Alan Jones and his parents complained to the principal but Alan was accused of starting the fights and with the testimony of each of the gang, Alan was suspended. Bill Johnson, Claude and the Bolsinger twins all had similar encounters with the gang.

As for me, four weeks were spent taking different routes home, going many blocks out of my way, riding my bike and taking a long bus ride to avoid the gang. I was successful about half of the time. Upon encountering the gang, I would go into a protective mode as much as possible, but never able to fend off the most punishing blows, those to my self esteem. At home, fighting was always my fault; school was a place of ambivalence. Twice, the gang demanded my lunch, saying they would not beat me up. Both times they did anyway.  One night after school, while riding my bike home, one of the gang tossed a pole into my front spokes. The resulting damage to my tire sent me sprawling onto the sidewalk. When I woke up, my knees hurt, my hands were embedded with debris and my elbows shredded along with my jeans and shirt. But the good thing was I was alone.

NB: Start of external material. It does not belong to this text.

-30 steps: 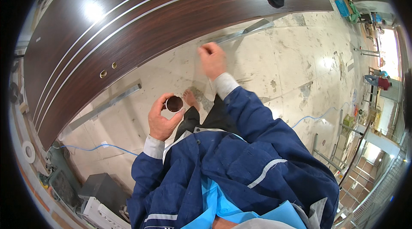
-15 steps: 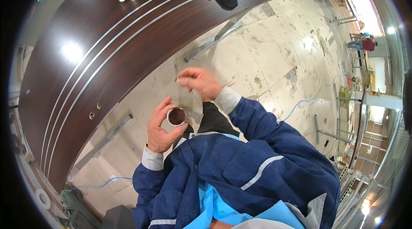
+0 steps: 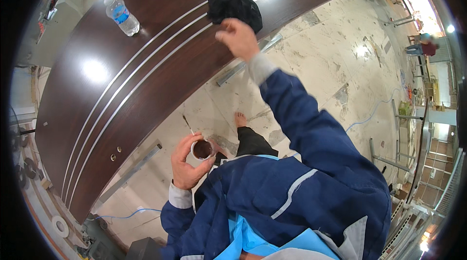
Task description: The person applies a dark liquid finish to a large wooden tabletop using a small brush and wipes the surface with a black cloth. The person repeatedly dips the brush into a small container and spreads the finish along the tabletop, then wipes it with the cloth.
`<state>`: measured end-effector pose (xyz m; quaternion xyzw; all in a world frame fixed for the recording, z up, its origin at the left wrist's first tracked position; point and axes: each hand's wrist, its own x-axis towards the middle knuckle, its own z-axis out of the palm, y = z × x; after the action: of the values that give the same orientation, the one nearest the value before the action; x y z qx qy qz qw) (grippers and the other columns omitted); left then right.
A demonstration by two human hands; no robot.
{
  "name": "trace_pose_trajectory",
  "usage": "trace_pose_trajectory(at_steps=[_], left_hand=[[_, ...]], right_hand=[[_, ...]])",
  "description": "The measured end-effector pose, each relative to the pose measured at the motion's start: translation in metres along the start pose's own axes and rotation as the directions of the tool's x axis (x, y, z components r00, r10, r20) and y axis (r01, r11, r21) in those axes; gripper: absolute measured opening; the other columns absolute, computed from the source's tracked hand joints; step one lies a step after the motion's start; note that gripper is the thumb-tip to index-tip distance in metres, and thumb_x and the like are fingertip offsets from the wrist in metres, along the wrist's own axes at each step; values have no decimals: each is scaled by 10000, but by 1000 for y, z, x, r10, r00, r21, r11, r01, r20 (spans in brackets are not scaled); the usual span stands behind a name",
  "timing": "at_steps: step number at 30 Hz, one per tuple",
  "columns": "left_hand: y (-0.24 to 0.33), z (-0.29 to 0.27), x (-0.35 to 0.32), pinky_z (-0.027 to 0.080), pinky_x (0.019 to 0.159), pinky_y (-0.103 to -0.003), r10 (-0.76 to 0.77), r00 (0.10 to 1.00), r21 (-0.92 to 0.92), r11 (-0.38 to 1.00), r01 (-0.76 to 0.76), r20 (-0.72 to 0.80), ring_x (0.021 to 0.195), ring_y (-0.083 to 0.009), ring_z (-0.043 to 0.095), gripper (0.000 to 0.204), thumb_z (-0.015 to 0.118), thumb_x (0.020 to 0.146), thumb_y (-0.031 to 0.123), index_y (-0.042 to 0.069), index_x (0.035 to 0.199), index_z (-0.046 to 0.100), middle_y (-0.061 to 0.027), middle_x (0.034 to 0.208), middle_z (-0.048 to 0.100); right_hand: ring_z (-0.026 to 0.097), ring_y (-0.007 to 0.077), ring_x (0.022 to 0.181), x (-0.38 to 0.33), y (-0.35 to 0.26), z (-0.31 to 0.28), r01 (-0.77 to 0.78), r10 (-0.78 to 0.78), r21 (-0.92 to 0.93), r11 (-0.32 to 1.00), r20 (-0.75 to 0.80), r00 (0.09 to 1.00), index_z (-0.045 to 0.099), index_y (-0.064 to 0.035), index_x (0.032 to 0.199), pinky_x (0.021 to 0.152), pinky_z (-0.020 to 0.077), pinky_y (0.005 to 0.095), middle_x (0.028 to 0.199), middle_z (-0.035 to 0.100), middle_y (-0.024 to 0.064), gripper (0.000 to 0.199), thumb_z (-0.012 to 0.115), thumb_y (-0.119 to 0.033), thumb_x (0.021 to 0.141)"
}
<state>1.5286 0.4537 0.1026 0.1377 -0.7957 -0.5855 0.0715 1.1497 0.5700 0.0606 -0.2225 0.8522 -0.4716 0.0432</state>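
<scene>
In my left hand point(image 3: 187, 165) is a small white-rimmed cup point(image 3: 202, 149) with dark brown liquid inside. My thumb and fingers wrap round its sides. A thin brush point(image 3: 188, 122) with a dark tip sticks up by the fingers of that hand, its lower part hidden. Stretched forward over the dark brown panel point(image 3: 146, 60), my right hand point(image 3: 239, 38) has loosely bent fingers, apart, with nothing visible in them. It overlaps the near edge of a crumpled black cloth item point(image 3: 236, 8); whether it touches the cloth I cannot tell.
A water bottle point(image 3: 122, 15) stands on the panel, left of the black cloth. Metal support legs point(image 3: 131, 170) show under the panel. A blue hose point(image 3: 372, 109) runs over the stained tile floor point(image 3: 311, 89). Far right, a person point(image 3: 422, 48) is near metal frames.
My right hand has moved forward from near the cup to the black cloth. The brush now shows at my left hand. The view has shifted slightly; the cup stays held.
</scene>
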Motion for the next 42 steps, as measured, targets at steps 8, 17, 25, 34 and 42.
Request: trace_pose_trajectory(at_steps=[8,17,25,34,42], left_hand=[[16,52,33,479,1147,-427,-152,977,-51,988,146,-148,1303,-315,659,610,886,740,133,19,1313,711,-183,1388,693],[22,92,92,497,1131,-423,-167,981,-76,984,160,-103,1307,-315,662,621,885,743,155,11,1320,707,-197,1402,688],[22,85,106,502,1125,-424,-164,986,-27,986,164,6,1296,-317,673,614,891,736,164,17,1305,715,-201,1385,700],[-2,11,69,509,1111,-418,-126,991,-29,991,127,43,1288,-320,680,624,897,714,147,29,1301,720,-186,1378,709],[-50,-132,-12,508,1105,-427,9,985,-10,1000,-7,175,1269,-322,684,638,903,699,153,38,1298,718,-176,1368,713]], right_hand=[[510,448,1363,124,50,33,70,-7,-732,677,89,996,767,-241,1298,1084,448,606,1450,589,176,494,654,-589,966],[618,393,1283,54,165,-101,453,-402,-536,712,218,889,766,-90,1152,1075,517,498,1330,669,182,306,680,-56,860],[632,376,1341,178,294,-279,-460,360,-627,629,-290,887,730,-123,1380,1141,486,473,1474,660,195,432,636,-381,1046],[636,443,1127,14,171,-74,-187,37,-532,826,-281,959,765,-84,1275,992,526,497,1149,666,259,358,731,-289,983],[659,411,1076,-199,-74,187,30,14,-181,983,234,972,732,-126,1281,955,560,503,1154,697,200,408,758,-129,874]])
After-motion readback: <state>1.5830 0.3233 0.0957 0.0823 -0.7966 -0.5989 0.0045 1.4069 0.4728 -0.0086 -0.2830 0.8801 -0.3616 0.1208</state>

After delivering a volley of blows, the bully got tired of his sport and left. As I lay on the ground by the playground, nose bleeding, head pounding, terrorized and miserable, I realized that I could no longer endure the status quo. Attempts at befriending the gang only made me feel hypocritical. Negotiating with them failed. Tattling on them would only make it worse, but I didn’t know if I had the courage to implement what I planned.    

The next day, second period, I had an English class with Dick Schlund. I got there first. Without warning, I attacked. I stopped after the third punch and can still remember the look of shock and fear on Dick’s face. I don’t think he had ever experienced some of his own medicine. I left the English class early for the study hall where I had a similar encounter with Ray Bryson.  After study hall, I went to the metal shop to meet with Narcisco Davelos. I walked toward Narcisco with my fists clenched and ready to do battle. But when I was within five feet of him, I saw the face of a coward. His face was ashen as I approached and he cowered under my gaze. His voice trembled as he begged me not to hit him. I demanded in as stern a voice as I could muster that he never laid a hand on any of us again. He promised.

Later, I happened to be in a stall in the boy’s room. I heard Narcisco suggest they meet with me after school. Dick, the apparent leader said “naw, he is too much trouble”. I could not believe Narcisco, the one who promised never to lay a hand on any of us again, now was trying to instigate my demise.

That day, Jay, Bill Johnson and I made a pact that we would walk home together and engage the gang if necessary. The gang was with us for about three or four more weeks, never attacking us again and then they were gone. I think they were transferred to another school.  

This early experience taught me a little about evil in the world. Whether called a gang, Kaiser, Fuhrer, dictator or terrorist. They are purveyors of fear.  The experience also laid a foundation for me about necessary ingredients for successful negotiation. First is mutual expectations that an agreement is possible and a good faith commitment toward its outcome. Second is similarity in values and ethics that binds the parties to the outcome and third, that the negotiation are not simply a guise of deceit. The absence of these basic ingredients made negotiation with the gang impossible. The presence of these basic ingredients allowed for our safety.